**Activity:**
Write the listing out again, exactly as it appears.

**Given data:**
== Segment start ==
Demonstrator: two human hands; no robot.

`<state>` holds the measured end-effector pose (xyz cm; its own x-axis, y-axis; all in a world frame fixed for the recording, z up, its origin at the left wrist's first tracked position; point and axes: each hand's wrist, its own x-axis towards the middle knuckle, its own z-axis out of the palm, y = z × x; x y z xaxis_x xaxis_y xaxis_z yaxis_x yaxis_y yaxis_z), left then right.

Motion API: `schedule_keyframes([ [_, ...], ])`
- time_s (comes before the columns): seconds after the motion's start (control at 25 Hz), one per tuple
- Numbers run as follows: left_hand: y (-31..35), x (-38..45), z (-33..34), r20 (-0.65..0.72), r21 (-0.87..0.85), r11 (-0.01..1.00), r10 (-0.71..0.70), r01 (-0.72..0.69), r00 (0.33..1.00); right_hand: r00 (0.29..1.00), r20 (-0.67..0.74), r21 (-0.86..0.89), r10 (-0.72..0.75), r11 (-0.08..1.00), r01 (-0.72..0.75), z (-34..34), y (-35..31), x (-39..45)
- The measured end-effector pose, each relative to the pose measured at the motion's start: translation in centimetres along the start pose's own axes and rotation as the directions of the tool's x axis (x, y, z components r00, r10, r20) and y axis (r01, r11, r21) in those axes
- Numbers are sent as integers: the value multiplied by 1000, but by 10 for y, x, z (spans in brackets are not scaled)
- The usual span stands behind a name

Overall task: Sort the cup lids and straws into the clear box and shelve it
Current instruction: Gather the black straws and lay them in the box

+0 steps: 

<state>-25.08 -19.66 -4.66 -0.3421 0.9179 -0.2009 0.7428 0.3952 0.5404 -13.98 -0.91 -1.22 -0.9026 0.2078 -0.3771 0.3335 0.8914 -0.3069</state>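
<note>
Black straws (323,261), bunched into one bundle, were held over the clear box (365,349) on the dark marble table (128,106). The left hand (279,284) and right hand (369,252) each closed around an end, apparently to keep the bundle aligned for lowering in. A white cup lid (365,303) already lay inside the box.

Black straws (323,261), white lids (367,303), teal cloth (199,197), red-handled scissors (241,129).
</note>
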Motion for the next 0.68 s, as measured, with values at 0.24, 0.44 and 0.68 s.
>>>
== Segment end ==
**Exercise result:**
Demonstrator: two human hands; no robot.

`<state>` holds the measured end-effector pose (xyz cm; its own x-axis, y-axis; all in a world frame fixed for the recording, z up, its origin at the left wrist's first tracked position; point and axes: each hand's wrist, its own x-axis towards the middle knuckle, its own z-axis out of the palm, y = z × x; x y z xaxis_x xaxis_y xaxis_z yaxis_x yaxis_y yaxis_z), left then right.

Motion API: `schedule_keyframes([ [_, ...], ])`
- time_s (comes before the columns): seconds after the motion's start (control at 25 Hz), one per tuple
- Numbers run as follows: left_hand: y (-31..35), x (-38..45), z (-33..34), r20 (-0.65..0.72), r21 (-0.87..0.85), r11 (-0.01..1.00), r10 (-0.71..0.70), r01 (-0.72..0.69), r00 (0.33..1.00); right_hand: r00 (0.29..1.00), r20 (-0.67..0.74), r21 (-0.86..0.89), r10 (-0.72..0.75), r11 (-0.08..1.00), r01 (-0.72..0.75), z (-34..34), y (-35..31), x (-39..45)
- The measured end-effector pose, each relative to the pose measured at the motion's start: translation in centimetres along the start pose's own axes and rotation as the directions of the tool's x axis (x, y, z components r00, r10, r20) and y axis (r01, r11, r21) in those axes
- Numbers are sent as integers: the value multiplied by 1000, but by 10 for y, x, z (spans in brackets are not scaled)
- The usual span stands behind a name

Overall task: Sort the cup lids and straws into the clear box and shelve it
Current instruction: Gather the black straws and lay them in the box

+0 steps: 

<state>-25.08 -19.66 -4.66 -0.3421 0.9179 -0.2009 0.7428 0.3952 0.5404 -13.98 -0.91 -1.22 -0.9026 0.2078 -0.3771 0.3335 0.8914 -0.3069</state>
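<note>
Black straws (323,261), bunched into one bundle, were held over the clear box (365,349) on the dark marble table (128,106). The left hand (279,284) and right hand (369,252) each closed around an end, apparently to keep the bundle aligned for lowering in. A white cup lid (365,303) already lay inside the box.

Black straws (323,261), white lids (367,303), teal cloth (199,197), red-handled scissors (241,129).
</note>
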Motion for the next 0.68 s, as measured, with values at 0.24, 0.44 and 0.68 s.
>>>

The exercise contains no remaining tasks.